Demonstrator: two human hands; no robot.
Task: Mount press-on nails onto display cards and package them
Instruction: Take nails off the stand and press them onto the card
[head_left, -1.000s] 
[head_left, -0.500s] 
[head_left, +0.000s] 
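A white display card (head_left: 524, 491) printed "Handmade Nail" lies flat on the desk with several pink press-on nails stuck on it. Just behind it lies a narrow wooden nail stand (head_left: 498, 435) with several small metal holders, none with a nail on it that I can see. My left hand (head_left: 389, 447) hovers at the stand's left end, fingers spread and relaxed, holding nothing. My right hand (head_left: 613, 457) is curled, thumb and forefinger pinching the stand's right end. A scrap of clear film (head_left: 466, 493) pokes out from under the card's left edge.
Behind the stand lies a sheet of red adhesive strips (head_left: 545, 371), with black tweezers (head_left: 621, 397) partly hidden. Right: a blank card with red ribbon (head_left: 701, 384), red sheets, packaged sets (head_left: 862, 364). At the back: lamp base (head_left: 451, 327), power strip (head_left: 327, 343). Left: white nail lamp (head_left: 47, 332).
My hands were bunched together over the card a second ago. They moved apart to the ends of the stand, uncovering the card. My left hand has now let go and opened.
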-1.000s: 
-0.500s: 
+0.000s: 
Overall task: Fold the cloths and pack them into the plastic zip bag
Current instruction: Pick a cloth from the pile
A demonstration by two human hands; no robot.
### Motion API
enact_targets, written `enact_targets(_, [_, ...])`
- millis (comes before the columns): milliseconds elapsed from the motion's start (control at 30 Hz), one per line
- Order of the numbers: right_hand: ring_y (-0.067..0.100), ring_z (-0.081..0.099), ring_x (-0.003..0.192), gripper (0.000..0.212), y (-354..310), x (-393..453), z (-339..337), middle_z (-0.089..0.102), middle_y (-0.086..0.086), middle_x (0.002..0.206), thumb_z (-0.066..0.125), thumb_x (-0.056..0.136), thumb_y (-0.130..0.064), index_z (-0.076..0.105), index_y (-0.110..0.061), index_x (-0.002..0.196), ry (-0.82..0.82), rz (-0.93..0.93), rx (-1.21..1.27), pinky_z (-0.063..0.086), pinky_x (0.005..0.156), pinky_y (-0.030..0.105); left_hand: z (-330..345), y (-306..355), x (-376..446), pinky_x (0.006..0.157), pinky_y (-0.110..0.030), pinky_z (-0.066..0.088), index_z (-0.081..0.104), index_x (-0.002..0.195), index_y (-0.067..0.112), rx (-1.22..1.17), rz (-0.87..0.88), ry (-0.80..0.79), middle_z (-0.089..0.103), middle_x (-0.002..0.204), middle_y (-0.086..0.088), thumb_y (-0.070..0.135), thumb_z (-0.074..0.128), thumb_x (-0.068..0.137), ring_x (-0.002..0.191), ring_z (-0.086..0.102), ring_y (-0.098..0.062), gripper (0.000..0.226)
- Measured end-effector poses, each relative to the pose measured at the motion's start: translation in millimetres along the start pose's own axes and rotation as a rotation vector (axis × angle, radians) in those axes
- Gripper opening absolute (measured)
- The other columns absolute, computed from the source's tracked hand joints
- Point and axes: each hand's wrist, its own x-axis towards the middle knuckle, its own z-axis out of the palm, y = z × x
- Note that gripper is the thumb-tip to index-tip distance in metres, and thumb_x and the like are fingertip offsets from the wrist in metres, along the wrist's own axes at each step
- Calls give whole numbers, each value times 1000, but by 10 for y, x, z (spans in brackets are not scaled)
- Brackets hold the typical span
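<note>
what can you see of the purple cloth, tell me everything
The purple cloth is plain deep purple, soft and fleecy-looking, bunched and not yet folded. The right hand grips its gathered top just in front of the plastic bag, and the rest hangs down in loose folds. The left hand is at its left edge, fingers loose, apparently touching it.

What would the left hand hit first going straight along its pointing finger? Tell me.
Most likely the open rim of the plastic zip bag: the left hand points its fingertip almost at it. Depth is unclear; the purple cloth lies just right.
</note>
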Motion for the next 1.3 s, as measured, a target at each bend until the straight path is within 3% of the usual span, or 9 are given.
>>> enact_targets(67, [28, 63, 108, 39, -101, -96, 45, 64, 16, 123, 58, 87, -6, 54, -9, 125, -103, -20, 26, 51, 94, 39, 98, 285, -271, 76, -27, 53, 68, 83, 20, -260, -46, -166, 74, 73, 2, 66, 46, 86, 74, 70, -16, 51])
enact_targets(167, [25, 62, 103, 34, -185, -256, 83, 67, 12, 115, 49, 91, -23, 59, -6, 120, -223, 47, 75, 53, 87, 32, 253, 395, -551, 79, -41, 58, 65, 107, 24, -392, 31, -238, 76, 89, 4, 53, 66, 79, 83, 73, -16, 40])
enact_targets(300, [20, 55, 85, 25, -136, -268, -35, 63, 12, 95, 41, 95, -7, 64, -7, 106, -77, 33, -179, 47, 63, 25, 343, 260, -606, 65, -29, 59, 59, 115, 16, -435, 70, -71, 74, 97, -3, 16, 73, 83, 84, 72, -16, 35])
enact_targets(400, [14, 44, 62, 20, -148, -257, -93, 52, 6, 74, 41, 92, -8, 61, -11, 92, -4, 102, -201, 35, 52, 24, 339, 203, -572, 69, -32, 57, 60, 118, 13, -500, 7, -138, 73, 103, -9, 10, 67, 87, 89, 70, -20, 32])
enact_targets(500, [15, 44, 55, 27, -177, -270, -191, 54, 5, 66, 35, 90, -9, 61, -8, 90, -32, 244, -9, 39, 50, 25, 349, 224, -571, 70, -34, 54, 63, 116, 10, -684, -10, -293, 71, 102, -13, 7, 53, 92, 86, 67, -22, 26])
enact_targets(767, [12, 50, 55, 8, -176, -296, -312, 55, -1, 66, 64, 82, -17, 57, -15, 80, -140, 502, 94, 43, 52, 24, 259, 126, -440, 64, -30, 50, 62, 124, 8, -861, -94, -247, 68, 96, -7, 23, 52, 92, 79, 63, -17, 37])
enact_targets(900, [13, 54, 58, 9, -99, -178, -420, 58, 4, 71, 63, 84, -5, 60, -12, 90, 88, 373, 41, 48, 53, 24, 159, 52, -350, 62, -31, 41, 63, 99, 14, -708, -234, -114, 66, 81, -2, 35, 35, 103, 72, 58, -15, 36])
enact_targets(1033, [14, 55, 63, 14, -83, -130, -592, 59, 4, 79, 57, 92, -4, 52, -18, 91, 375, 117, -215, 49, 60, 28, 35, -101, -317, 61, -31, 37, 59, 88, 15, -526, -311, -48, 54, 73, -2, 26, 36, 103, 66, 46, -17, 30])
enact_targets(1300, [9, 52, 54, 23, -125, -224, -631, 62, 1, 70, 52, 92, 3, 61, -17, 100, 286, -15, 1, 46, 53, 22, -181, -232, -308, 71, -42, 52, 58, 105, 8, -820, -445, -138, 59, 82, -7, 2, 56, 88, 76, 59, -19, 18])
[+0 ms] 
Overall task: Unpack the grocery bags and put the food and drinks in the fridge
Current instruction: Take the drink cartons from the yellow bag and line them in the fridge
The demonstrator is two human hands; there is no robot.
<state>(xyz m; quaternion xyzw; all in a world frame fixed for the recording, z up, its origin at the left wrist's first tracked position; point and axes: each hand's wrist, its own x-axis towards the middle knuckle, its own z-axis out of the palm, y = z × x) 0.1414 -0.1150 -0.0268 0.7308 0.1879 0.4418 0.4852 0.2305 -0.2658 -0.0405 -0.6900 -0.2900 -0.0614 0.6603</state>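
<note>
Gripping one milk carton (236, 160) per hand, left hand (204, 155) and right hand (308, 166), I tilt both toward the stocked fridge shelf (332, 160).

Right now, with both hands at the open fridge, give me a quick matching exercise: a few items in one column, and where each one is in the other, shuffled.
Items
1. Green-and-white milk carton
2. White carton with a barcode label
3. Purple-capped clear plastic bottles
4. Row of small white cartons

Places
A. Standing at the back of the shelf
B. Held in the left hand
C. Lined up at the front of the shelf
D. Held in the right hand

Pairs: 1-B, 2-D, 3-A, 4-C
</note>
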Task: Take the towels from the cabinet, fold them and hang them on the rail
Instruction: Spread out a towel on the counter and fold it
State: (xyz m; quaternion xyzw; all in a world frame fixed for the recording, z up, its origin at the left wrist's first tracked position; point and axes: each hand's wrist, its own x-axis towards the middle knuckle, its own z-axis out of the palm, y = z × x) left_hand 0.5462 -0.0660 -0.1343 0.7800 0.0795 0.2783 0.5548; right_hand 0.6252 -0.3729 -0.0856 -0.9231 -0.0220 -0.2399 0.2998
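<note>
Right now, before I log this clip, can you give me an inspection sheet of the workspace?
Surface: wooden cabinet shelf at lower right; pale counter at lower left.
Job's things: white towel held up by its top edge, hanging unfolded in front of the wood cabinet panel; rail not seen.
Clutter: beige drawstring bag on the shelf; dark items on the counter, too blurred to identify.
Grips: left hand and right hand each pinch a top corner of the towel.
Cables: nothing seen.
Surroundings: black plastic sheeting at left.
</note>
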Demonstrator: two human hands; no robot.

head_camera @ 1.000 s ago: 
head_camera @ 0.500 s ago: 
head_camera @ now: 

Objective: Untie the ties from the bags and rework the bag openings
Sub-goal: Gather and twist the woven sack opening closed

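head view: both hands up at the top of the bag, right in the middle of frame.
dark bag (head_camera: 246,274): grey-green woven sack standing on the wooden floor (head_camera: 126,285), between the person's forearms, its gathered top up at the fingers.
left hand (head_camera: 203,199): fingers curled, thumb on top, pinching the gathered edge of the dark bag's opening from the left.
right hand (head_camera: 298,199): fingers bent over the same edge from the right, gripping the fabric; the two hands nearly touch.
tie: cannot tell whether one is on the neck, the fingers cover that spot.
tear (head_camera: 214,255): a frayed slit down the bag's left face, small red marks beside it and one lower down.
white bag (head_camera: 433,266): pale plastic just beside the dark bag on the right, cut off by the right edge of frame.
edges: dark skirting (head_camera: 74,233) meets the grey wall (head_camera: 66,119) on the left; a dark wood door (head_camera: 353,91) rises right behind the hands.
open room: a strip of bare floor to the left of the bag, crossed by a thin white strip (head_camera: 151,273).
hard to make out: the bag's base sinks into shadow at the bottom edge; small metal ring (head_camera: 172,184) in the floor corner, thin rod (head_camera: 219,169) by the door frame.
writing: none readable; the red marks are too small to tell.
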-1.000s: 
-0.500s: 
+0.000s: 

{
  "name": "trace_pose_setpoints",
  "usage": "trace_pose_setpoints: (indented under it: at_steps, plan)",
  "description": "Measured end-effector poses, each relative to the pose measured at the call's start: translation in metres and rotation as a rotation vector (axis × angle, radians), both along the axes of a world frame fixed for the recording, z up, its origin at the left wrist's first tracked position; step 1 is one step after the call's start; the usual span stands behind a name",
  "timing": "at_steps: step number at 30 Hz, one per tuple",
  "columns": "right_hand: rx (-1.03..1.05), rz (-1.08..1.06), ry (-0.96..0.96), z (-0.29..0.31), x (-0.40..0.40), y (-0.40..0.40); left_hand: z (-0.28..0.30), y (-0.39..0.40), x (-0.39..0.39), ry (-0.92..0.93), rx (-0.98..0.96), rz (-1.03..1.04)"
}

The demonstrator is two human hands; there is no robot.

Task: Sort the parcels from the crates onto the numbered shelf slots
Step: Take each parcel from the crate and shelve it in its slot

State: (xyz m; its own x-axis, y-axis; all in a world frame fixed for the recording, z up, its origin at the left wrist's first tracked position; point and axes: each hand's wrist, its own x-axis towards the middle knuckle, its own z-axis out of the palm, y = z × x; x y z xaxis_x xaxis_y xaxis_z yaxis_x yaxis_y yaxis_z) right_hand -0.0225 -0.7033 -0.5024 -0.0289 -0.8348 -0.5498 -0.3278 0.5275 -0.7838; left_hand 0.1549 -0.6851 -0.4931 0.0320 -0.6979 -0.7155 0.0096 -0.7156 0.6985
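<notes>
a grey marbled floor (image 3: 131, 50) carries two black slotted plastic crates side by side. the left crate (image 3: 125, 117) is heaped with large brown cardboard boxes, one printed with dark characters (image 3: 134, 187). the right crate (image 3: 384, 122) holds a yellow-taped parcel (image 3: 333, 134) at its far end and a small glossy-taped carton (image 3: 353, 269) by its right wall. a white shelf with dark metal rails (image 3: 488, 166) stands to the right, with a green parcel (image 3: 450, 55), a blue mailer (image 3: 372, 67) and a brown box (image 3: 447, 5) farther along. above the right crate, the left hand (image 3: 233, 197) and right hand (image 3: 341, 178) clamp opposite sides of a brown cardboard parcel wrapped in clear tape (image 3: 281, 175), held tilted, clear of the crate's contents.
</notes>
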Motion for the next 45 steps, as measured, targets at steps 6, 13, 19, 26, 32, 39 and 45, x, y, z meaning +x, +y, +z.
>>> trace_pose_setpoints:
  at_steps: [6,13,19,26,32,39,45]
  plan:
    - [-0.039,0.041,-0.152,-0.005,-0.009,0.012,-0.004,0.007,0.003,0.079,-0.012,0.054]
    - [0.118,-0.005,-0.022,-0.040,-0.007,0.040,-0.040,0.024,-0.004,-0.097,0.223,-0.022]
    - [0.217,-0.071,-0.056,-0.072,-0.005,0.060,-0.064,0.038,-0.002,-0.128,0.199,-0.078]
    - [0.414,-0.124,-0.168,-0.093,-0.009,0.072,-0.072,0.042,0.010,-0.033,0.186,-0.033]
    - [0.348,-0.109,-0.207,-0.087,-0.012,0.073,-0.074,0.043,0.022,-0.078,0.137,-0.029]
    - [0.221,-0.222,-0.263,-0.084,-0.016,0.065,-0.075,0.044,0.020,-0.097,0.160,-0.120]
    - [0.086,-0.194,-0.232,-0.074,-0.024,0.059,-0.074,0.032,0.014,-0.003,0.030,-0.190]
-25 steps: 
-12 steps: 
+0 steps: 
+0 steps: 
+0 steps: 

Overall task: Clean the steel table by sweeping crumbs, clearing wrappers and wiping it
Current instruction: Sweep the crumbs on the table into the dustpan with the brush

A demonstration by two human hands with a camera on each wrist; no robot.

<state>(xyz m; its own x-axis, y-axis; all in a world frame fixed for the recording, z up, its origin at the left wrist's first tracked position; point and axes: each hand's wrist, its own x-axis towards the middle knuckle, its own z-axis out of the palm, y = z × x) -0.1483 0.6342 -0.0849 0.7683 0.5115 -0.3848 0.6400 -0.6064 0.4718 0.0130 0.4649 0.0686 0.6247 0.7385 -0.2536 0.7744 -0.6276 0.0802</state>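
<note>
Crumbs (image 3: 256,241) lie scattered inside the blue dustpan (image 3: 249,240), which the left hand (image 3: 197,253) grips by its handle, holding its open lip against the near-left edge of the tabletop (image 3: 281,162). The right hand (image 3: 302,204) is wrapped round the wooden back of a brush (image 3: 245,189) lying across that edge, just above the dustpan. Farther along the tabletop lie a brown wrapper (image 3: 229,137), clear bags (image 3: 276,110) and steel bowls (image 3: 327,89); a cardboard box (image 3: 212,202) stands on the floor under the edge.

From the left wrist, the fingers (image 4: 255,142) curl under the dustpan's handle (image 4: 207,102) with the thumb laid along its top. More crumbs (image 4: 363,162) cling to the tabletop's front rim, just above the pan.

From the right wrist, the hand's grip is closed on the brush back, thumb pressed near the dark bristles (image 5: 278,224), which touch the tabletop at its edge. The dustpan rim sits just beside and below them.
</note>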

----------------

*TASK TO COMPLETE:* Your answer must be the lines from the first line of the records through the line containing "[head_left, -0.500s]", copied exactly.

*ANSWER TO THIS EXERCISE:*
Demonstrator: two human hands; no robot.
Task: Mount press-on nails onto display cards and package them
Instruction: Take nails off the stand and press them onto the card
[head_left, -1.000s] 
[head_left, -0.500s] 

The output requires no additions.